Porque cuando Aves de Presa (Y la Fantabulosa Emancipación de Harley Quinn) trata de ser algo más que ser el one woman show para el que ha sido diseñada se le notan las costuras en no pocos de sus apartados. A la plana definición de personajes secundarios se suma una estructura narrativa muy irregular con un ritmo dinámico y eficiente que se ve quebrado en varias ocasiones por culpa de las incursiones de flashbacks excesivamente largos denotando una escritura insuficiente y un montaje incapaz de sacar de donde no hay. La aleatoriedad a la hora de saltar de una de las aves de presa a otra no obedece a una coherencia interna lógica y gradual, sino a una serie de gags o set pieces mal ensambladas por culpa de la escasa elaboración de un libreto más pendiente de entretener al espectador con todo tipo de ocurrencias y artificios que de mantener una solidez argumental que ofrezca empaque al conjunto de la obra.

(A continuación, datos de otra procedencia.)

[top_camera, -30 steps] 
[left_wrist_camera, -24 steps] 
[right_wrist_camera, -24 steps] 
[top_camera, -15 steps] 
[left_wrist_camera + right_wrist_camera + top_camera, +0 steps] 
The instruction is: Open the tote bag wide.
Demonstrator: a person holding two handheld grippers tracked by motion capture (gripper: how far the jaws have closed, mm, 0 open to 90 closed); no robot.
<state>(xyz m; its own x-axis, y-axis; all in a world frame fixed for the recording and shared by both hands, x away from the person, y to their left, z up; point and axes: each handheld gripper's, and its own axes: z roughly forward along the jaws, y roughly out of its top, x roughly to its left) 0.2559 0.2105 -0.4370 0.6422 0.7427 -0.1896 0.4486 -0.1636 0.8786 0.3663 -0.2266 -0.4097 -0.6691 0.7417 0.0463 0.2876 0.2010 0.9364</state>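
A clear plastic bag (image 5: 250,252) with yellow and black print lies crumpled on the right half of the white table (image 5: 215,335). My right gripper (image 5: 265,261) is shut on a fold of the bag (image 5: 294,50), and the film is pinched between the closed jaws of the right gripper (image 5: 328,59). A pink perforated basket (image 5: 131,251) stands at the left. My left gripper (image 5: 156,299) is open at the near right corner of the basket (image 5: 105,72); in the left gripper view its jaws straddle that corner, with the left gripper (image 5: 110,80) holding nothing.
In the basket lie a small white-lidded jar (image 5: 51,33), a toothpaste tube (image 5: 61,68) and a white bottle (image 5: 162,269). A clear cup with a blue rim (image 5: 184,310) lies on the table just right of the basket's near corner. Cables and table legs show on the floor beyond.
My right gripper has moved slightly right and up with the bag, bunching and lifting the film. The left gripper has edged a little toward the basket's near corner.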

En el apartado técnico el proyecto funciona bastante bien gracias a una estética anárquica y chillona heredada de Escuadrón Suicida bastante más justificada aquí por el tono de la propuesta. También son destacables la mayoría de secuencias de acción, nada extraño si tenemos en cuenta que estas han sido supervisadas por Chad Stahelski, director de la trilogía John Wick, conocido realizador de segunda unidad y especialista en secuencias de riesgo. La inexplicable y perjudicial decisión de dar calificación R a Aves de Presa (Y la Fantabulosa Emancipación de Harley Quinn) permite que sus autoras puedan incluir secuencias de violencia más explícita, pero no lo aprovechan al máximo reduciéndose estas a puntuales roturas de huesos y alguna salpicadura de sangre incapaces de justificar dicha elección de cara a los espectadores de Estados Unidos, que podrían haber sido muchos más con esa PG13 que no se alejaría demasiado del resultado final visto en pantalla.

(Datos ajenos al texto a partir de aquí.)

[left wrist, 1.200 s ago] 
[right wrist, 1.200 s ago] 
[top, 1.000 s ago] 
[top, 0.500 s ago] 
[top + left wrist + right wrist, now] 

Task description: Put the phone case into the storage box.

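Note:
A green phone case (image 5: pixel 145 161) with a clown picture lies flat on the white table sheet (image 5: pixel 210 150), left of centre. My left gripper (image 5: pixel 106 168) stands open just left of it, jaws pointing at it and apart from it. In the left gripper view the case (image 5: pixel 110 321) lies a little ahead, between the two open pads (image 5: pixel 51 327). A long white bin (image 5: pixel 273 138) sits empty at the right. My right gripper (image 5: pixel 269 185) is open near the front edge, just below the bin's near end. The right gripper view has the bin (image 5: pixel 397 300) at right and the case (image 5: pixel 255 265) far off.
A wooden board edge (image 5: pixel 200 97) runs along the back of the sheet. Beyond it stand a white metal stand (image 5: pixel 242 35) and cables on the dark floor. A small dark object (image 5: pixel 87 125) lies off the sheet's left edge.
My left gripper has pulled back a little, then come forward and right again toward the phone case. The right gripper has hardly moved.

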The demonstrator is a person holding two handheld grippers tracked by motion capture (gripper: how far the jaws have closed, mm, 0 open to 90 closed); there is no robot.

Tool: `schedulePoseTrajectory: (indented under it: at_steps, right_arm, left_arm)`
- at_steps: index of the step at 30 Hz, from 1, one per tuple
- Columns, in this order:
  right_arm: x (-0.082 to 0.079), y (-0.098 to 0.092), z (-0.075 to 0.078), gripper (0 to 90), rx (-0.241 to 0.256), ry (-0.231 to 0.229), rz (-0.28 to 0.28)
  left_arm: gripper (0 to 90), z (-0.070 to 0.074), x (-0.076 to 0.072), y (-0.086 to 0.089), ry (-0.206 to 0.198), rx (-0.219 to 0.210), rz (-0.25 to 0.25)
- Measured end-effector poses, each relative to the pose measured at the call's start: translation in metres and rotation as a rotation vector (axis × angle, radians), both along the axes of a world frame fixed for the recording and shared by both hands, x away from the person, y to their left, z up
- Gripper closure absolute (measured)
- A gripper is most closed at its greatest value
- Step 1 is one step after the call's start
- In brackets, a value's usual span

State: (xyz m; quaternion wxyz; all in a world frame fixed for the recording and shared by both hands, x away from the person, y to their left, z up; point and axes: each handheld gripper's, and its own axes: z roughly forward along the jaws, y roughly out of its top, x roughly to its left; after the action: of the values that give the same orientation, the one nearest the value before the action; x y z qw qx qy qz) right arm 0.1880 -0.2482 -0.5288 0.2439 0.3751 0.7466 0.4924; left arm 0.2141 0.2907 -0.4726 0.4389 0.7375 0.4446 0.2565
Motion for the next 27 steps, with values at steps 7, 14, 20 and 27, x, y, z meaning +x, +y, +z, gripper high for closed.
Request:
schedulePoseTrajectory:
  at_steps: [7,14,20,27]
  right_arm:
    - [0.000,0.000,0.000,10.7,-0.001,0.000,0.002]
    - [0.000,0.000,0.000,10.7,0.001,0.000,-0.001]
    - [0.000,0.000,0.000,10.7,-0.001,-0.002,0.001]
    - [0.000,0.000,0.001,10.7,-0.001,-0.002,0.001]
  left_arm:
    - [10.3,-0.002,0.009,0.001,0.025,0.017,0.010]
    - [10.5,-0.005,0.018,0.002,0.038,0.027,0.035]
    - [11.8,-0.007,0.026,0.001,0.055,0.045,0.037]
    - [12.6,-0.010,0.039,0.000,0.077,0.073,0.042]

Como era de esperar Harley Quinn es el principal y mayor atractivo del producto y Margot Robbie a estas alturas ya ha hecho suyo el personaje aunque encarne una versión algo diferente a la que conocemos de la animación o el arte secuencial. La australiana acomete aquí su trabajo con una clara influencia del Deadpool de Ryan Reynolds, rompiendo la cuarta pared e interpelando directamente con el espectador, insuflando a su rol todas las características que ya le hicieron destacar dentro de Escuadrón Suicida. Sus compañeras de viaje no lo hacen mal en ninguno de los casos, pero sus ya mencionados personajes entregados al estereotipo no destacan, más allá de la Cazadora de Mary Elizabeth Winstead, y en casos como el de la veterana Rosie Perez se antoja hasta incómodo verla sufrir para ejecutar las secuencias de acción. Los Black Mask y Victor Zsasz de Ewan McGregor y Chris Messina no tienen nada que ver con los de los cómics, pero se nota a kilómetros lo bien que ambos lo pasaron interpretando a estos sobreactuados villanos.

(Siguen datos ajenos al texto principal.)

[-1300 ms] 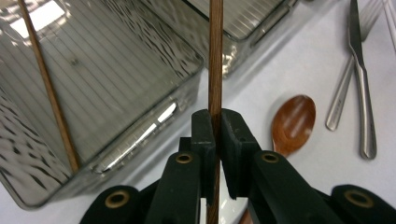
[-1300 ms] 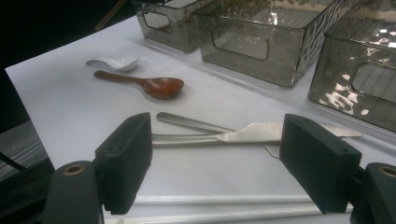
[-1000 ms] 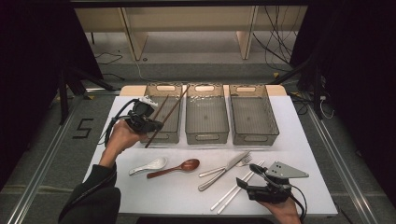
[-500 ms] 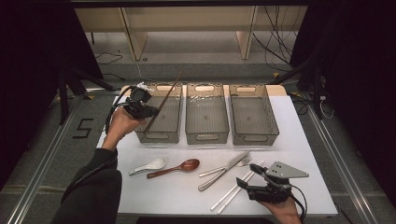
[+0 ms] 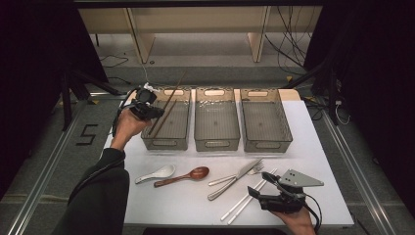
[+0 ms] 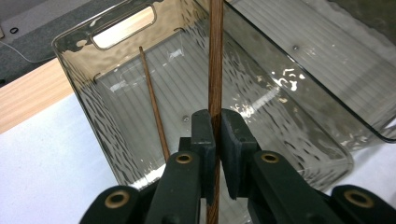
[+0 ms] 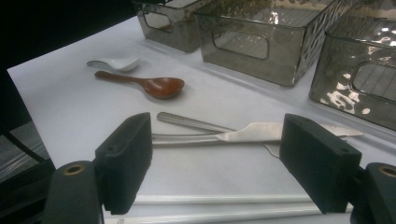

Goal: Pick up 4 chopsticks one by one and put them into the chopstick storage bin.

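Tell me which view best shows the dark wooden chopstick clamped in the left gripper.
The left gripper view: the dark wooden chopstick runs up close between the shut jaws of the left gripper, over the leftmost smoky clear plastic bin. The high view shows it small and thin, angled above that bin.

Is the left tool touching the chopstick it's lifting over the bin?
Touching. The left gripper view shows the left tool with both jaws clamped against the chopstick, no gap.

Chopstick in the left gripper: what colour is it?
Dark brown wood grain, the chopstick shows best in the left gripper view.
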Available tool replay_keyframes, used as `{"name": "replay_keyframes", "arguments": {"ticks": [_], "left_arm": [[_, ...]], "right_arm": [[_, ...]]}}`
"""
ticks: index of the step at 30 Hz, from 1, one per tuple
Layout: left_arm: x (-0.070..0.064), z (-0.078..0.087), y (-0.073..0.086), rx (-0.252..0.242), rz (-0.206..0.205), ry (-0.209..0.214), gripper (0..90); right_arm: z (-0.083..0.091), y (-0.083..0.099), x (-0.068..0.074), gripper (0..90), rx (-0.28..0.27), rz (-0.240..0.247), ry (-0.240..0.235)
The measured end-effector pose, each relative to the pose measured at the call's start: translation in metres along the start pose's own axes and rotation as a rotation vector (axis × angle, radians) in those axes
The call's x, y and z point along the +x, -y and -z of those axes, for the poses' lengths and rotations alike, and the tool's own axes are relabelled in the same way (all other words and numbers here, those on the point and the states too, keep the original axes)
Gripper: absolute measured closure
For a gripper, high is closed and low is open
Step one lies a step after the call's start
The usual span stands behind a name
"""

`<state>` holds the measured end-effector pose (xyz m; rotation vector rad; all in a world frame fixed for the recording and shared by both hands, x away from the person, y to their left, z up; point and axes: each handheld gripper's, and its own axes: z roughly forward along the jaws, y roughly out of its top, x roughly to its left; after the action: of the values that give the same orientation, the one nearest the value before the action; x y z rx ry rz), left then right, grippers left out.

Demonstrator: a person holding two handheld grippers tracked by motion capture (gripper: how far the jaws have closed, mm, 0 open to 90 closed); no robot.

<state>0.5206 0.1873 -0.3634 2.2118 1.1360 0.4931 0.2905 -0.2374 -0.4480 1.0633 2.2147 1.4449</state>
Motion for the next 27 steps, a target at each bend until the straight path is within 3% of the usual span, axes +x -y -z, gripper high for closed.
{"name": "replay_keyframes", "arguments": {"ticks": [4, 27], "left_arm": [[0.002, -0.006, 0.001, 0.004, 0.002, -0.019, 83.7], [0.006, -0.027, 0.019, 0.042, 0.037, -0.026, 83.3]], "right_arm": [[0.000, 0.000, 0.001, 26.4, 0.002, 0.001, -0.002], [0.000, 0.000, 0.001, 26.4, 0.002, 0.002, -0.002]]}}
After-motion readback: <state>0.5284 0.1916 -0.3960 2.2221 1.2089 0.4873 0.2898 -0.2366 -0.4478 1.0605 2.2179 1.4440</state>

Aves de Presa (Y la Fantabulosa Emancipación de Harley Quinn) es un proyecto fallido e hipertrófico que certifica no sólo cómo DC Entertainment y Warner Bros siguen sin saber qué hacer con el Universo Extendido de DC, sino que esa indecisión cristaliza hasta en la construcción de una película como la que nos ocupa, incapaz de saber qué tipo de producto quiere ser. La escasa recaudación internacional del proyecto pone en peligro una posible secuela en la que, de una manera u otra, podríamos ver por fin a las Aves de Presa ejercer como tales, algo que sólo acontece en el film de Cathy Yan en el último cuarto de hora de metraje. En todo caso la última adaptación de personajes de DC Comics a la pantalla grande confirma la buena salud de la Harley Quinn de Margot Robbie a la que volveremos a ver en ese reboot de Escuadrón Suicida cuyo rodaje terminó James Gunn hace unos días y con el que el DCEU sigue dando palos de ciego a diestro y siniestro sin tomar un rumbo fijo.